Tragicomicamente sinistro, para ser exato. Sim, não há dúvida de que o romance reelabora algumas das obsessões distópicas de Atwood, como a busca pelo controle da sexualidade feminina ou a arrogância prometeica da biotecnologia —temas centrais de "O Conto da Aia" e da trilogia "MaddAddão", respectivamente.

Às vezes, a impressão do leitor é que o casal de protagonistas habita um prólogo ou uma realidade alternativa dos livros anteriores.
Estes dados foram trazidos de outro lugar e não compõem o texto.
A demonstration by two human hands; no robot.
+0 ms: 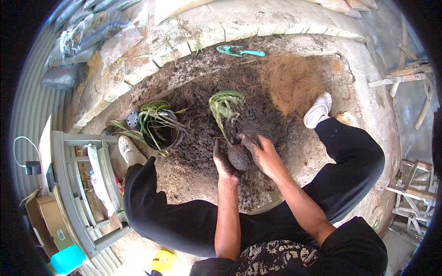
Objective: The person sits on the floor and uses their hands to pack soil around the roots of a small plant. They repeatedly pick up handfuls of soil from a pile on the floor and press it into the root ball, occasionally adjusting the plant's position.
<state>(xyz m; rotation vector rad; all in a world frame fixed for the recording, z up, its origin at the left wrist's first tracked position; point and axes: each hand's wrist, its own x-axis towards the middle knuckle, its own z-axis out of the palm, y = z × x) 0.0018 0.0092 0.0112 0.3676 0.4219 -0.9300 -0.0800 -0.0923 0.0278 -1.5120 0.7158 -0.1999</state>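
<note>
Between my two soil-blackened hands sits a rounded ball of roots and dark soil [239, 158]. A plant with long, drooping green leaves [224, 101] rises from it and leans away from me. My left hand [223, 160] cups the ball from its left side. On the other side, my right hand [255, 150] presses its fingers near the top of the ball, at the base of the stem. Loose dark soil [197, 148] spreads on the ground below and around both hands.
A black pot [172, 138] with leafy plants stands left, beside a small grey pot with holes [132, 119]. Brown fibre [293, 82] lies heaped at the right. A turquoise hand trowel [240, 51] rests near the concrete ledge [241, 24]. A grey table [77, 193] stands far left.
</note>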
Mas o que era tragédia e ironia mordaz nos outros romances se transforma em farsa, quase escracho, em "O Coração É o Último a Morrer".
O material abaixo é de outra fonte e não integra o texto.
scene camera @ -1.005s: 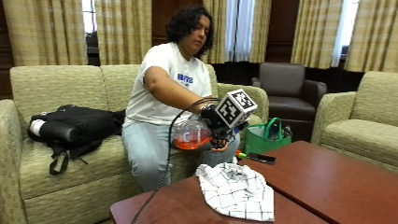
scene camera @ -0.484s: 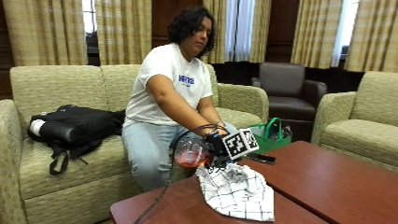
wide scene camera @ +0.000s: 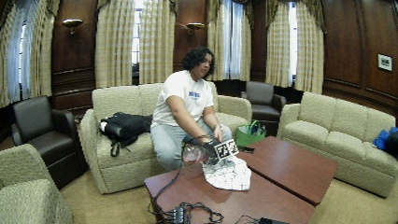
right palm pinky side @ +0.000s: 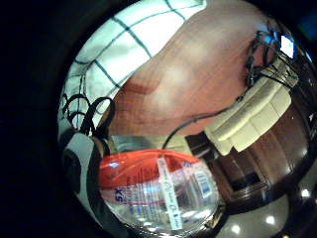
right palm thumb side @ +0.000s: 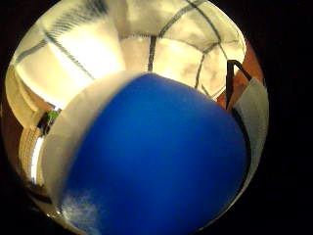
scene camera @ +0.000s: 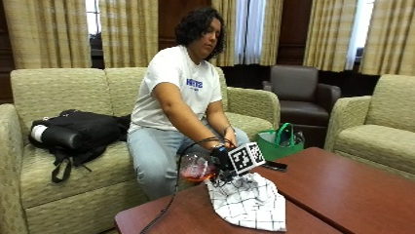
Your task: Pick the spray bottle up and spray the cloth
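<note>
while the gloved right hand (scene camera: 223, 158) has its fingers curled round the spray bottle (scene camera: 197, 168) just above the checked cloth (scene camera: 250, 202) on the tabletop (scene camera: 337, 187), the clear bottle, part full of orange liquid, looks light but slippery; hold near the neck.

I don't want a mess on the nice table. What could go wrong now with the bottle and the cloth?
Some spray could miss the checked cloth and wet the bare wooden table, since the cloth covers only a small patch of it. The cloth hangs over the table's edge, so a nudge from the gloved right hand might drag it off. The spray bottle is tilted low right beside the cloth, so it might bump it.
</note>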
A habilidade com que a autora produz esse efeito depende muito dos detalhes esdrúxulos do cenário —como a temática anos 1950 que os criadores de Consilience imprimiram à cidade, incluindo o fato de que só é possível dirigir lambretas e acessar filmes e músicas dessa década no loca. A desculpa é que essa teria sido a década na qual a porcentagem de americanos que se sentiam satisfeitos com a própria vida atingiu recordes históricos.

Há também a sucessão de coincidências, encontros e desencontros do mesmo pequeno elenco de personagens, que poderia ser confundida com simples falta de verossimilhança se não ficasse claro que a intenção de Atwood é justamente jogar com o absurdo e o ridículo. Ao menos à primeira vista, as personalidades de Stan e Charmaine, tipos meio tapados e com dificuldade para refletir sobre as implicações do que acontece com eles, confirmam esse lado farsesco.

O curioso é que, usando essas peças, a escritora produziu uma trama rocambolesca, de leitura viciante, sem sacrificar em nada sua crítica mordaz às tendências autodestrutivas da vida que andamos levando neste século.

A flecha de Atwood acerta esse alvo de modo particularmente claro quando o leitor se dá conta da pouca diferença que existe entre a picaretagem desumana dos criadores de Projeto Positron e as coisas que costumam pregar os bilionários das empresas de tecnologia. Ninguém pode dizer que ela não avisou.